▶ [PROBLEM TO WORK ON]: Where a line holds the word "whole", copy it from the records.

▶ [RECORDED DATA]:
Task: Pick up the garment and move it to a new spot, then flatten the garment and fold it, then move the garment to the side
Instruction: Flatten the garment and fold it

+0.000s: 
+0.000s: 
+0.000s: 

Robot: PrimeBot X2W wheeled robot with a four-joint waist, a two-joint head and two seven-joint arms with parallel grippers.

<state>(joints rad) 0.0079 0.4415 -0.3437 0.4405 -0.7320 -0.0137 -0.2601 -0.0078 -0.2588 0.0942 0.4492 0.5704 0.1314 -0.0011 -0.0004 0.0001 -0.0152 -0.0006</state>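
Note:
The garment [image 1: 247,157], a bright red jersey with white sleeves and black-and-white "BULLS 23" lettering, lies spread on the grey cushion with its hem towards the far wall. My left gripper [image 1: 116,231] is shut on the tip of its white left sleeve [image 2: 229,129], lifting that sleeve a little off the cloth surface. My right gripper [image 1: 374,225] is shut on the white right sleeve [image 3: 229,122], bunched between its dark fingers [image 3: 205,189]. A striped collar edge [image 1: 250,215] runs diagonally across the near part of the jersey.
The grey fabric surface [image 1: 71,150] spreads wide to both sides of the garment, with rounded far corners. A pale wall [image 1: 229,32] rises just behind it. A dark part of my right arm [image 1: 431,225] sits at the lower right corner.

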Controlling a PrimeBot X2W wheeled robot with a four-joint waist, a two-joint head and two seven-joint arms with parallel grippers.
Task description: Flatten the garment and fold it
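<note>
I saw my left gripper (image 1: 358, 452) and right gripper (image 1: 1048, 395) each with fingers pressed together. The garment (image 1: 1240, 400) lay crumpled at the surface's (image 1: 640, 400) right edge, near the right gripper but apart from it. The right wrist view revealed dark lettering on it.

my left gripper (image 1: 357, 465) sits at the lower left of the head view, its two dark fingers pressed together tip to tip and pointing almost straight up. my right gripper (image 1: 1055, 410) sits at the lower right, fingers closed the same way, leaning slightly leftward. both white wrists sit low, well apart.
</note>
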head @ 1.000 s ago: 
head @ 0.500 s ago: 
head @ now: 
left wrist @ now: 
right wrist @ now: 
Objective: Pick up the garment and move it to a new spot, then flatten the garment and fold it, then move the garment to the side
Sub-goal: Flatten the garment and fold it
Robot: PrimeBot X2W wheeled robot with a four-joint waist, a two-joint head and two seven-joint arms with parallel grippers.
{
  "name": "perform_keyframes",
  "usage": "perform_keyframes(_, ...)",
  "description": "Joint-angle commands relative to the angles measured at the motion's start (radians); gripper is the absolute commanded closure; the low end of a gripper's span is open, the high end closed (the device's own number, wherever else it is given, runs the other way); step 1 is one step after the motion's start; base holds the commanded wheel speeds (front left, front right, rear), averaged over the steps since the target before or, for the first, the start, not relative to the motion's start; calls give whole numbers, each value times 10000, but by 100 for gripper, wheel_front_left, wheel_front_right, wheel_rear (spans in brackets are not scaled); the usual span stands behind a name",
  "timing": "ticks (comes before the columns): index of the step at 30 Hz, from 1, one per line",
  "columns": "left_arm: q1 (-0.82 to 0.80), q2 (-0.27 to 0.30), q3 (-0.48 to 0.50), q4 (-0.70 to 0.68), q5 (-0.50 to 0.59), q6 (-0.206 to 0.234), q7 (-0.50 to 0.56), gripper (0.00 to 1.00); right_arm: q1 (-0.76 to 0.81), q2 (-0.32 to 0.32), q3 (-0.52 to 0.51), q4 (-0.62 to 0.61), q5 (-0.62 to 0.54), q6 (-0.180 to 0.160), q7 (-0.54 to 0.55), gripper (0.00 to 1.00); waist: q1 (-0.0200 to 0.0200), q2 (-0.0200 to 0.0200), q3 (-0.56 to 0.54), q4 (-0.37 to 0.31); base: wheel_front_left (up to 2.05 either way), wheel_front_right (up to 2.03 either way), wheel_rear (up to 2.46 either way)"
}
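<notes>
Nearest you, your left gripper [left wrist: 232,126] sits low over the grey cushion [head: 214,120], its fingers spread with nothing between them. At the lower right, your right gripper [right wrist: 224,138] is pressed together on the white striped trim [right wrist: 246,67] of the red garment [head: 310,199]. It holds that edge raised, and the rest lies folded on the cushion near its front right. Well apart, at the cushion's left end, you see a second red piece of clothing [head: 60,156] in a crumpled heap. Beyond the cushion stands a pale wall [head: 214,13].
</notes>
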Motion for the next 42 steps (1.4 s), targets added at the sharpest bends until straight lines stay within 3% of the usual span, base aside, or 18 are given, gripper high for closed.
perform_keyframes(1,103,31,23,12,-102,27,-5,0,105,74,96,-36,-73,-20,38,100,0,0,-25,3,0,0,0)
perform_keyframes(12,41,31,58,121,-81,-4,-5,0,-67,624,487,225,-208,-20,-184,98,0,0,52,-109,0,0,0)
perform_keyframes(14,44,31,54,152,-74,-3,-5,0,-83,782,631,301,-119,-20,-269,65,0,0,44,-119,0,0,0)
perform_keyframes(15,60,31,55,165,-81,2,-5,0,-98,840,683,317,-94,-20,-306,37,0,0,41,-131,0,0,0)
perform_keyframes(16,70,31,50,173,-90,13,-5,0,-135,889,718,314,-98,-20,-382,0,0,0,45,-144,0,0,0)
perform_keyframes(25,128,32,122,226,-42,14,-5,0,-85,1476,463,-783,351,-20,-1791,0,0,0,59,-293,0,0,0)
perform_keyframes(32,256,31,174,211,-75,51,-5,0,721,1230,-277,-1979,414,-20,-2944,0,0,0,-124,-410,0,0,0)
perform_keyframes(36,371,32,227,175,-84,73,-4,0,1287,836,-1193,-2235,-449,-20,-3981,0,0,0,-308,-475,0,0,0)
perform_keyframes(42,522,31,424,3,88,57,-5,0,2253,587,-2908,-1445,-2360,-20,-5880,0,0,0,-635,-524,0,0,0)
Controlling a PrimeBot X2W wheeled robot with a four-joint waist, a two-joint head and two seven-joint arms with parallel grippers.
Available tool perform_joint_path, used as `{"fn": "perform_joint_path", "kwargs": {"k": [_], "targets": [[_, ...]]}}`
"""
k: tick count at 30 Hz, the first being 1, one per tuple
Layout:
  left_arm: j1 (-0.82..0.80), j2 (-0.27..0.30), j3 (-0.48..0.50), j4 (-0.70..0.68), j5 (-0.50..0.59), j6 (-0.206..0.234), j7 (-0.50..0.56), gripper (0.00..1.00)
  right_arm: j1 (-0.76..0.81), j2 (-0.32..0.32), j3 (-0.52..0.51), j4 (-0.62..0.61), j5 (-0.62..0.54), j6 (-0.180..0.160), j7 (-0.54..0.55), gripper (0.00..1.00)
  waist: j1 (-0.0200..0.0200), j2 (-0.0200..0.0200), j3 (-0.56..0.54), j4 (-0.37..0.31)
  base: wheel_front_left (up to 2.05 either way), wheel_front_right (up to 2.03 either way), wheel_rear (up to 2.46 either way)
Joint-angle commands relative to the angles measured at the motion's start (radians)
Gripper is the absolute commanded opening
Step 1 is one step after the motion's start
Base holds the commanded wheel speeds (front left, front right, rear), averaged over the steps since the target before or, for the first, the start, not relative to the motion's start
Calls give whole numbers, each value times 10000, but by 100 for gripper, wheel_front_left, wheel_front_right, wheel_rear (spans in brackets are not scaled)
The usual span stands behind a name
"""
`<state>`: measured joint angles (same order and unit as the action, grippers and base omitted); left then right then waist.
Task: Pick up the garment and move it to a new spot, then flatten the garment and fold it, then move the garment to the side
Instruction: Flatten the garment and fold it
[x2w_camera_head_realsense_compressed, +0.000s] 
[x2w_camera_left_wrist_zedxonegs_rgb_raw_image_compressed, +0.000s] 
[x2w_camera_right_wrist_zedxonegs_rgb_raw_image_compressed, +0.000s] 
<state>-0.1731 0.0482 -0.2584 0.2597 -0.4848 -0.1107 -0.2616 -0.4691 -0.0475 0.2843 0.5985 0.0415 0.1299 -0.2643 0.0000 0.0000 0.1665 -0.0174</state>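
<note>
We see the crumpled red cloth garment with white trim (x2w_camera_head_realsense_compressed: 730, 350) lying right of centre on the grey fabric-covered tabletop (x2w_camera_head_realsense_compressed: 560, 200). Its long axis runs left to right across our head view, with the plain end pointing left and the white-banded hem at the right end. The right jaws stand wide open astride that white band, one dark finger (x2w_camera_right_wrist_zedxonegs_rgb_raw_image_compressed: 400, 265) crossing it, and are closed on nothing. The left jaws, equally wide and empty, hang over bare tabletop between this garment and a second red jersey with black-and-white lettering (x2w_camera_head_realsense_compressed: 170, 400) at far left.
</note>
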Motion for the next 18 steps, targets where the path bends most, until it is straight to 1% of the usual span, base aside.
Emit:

▶ [ANSWER BELOW]:
  "description": "Joint-angle commands relative to the angles measured at the motion's start (radians); gripper is the absolute commanded closure; the low end of a gripper's span is open, the high end closed (the device's own number, wherever else it is given, runs the other way); step 1 is one step after the motion's start; base holds the commanded wheel speeds (front left, front right, rear), averaged over the steps since the target before or, for the first, the start, not relative to the motion's start; calls give whole numbers, each value times 10000, but by 100 for gripper, wheel_front_left, wheel_front_right, wheel_rear (spans in brackets are not scaled); the usual span stands behind a name",
Calls give whole numbers, each value times 10000, but by 100 for gripper, wheel_front_left, wheel_front_right, wheel_rear (spans in brackets are not scaled)

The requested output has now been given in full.